- Pitcher
- Born: September 24, 1989 (age 36) Oak Ridge, Tennessee, U.S.
- Batted: RightThrew: Right

MLB debut
- April 25, 2019, for the Los Angeles Angels

Last MLB appearance
- April 25, 2019, for the Los Angeles Angels

MLB statistics
- Win–loss record: 0–0
- Earned run average: 0.00
- Strikeouts: 1
- Stats at Baseball Reference

Teams
- Los Angeles Angels (2019);

= Matt Ramsey (baseball) =

American baseball player (born 1989)

Matthew Garrett Ramsey (born September 24, 1989) is an American former professional baseball pitcher. He played in Major League Baseball (MLB) for the Los Angeles Angels.

==Amateur career==
Ramsey was born in Oak Ridge, Tennessee and attended Farragut High School in Knoxville, Tennessee. He was drafted by the Cleveland Indians in the 46th round of the 2008 MLB draft but did not sign. He attended the University of Tennessee, where he played college baseball for the Tennessee Volunteers. In 2010, he played collegiate summer baseball with the Harwich Mariners of the Cape Cod Baseball League.

==Professional career==
===Tampa Bay Rays===
The Tampa Bay Rays selected Ramsey in the 19th round, with the 600th overall selection, of the 2011 MLB draft, and signed. He made his professional debut in 2012 with the Gulf Coast Rays, going 2–1 with a 1.98 ERA in 13.2 innings. He split the 2013 season between the Bowling Green Hot Rods and the Charlotte Stone Crabs, accumulating a 1–2 record with a 2.84 ERA in 50.2 innings.

===Miami Marlins===
On July 7, 2014, Ramsey was traded to the Miami Marlins for international bonus slot money. He split 2014 between the Montgomery Biscuits and the Jacksonville Suns, going a combined 3–2 with a 1.47 ERA in 60 innings. On November 24, 2014, the Marlins added him to the 40-man roster. He spent the entire 2015 season on the disabled list due to an undisclosed injury. He was outrighted off the 40-man roster following the 2015 season. His 2016 season was split between the Gulf Coast Marlins, the Jupiter Hammerheads, and Jacksonville, accumulating a 1–1 record with a 1.99 ERA in just 22 innings.

===Milwaukee Brewers===
Ramsey was selected by the Milwaukee Brewers in the Triple-A phase of the 2016 Rule 5 draft. His 2017 season was split between the Double–A Biloxi Shuckers, and the Triple–A Colorado Springs Sky Sox, accumulating a 3–4 record with a 5.26 ERA in 49.2 innings. Ramsey elected free agency following the season on November 6, 2017.

===Houston Astros===
On December 11, 2017, he signed a minor league contract with the Houston Astros. In 2018, he split the season between the rookie–level Gulf Coast Astros and the Triple–A Fresno Grizzlies, accumulating a 3–2 record with a 2.04 ERA in 53 innings. Ramsey elected free agency following the season on November 2, 2018.

===Los Angeles Angels===
On December 11, 2018, Ramsey signed a minor league contract with the Los Angeles Angels.
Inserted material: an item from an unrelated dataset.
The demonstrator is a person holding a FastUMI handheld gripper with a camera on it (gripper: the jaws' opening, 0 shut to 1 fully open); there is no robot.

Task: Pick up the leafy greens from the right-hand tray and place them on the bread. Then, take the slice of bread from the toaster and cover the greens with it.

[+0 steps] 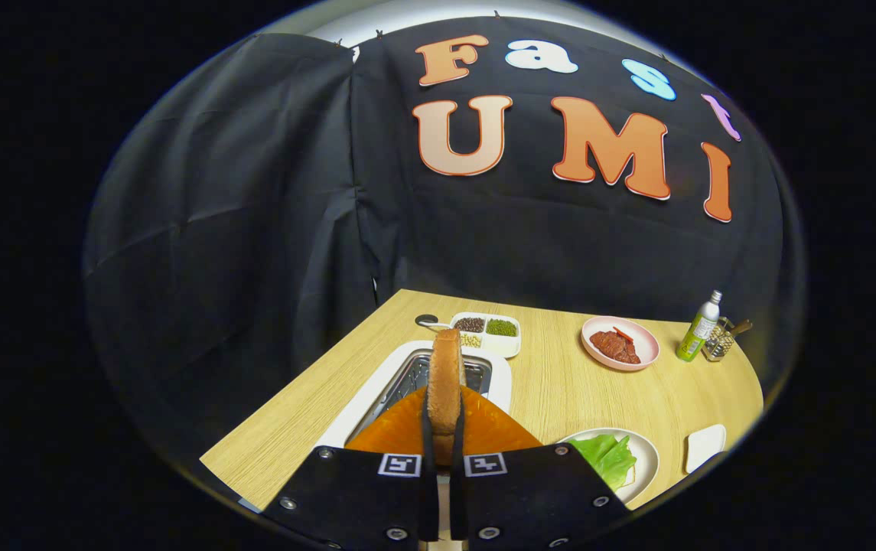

He opened the 2019 season with the Salt Lake Bees. On April 24, his contract was purchased and he was recalled to the major league roster. He was designated for assignment on May 31 after pitching only 1.0 scoreless inning with one strikeout. Ramsey was released by the Angels on June 2, 2019.

===Sugar Land Skeeters===
On June 28, 2019, Ramsey signed with the Sugar Land Skeeters of the Atlantic League of Professional Baseball. He recorded a 4.50 ERA in 4 games for the club.

===Toros de Tijuana===
His contract was purchased by the Toros de Tijuana of the Mexican League on July 10, 2019. Ramsey did not play in a game in 2020 due to the cancellation of the LMB season because of the COVID-19 pandemic. He later became a free agent.

==Coaching career==
On July 31, 2020, Ramsey was hired to serve as the head coach at East Hamilton High School.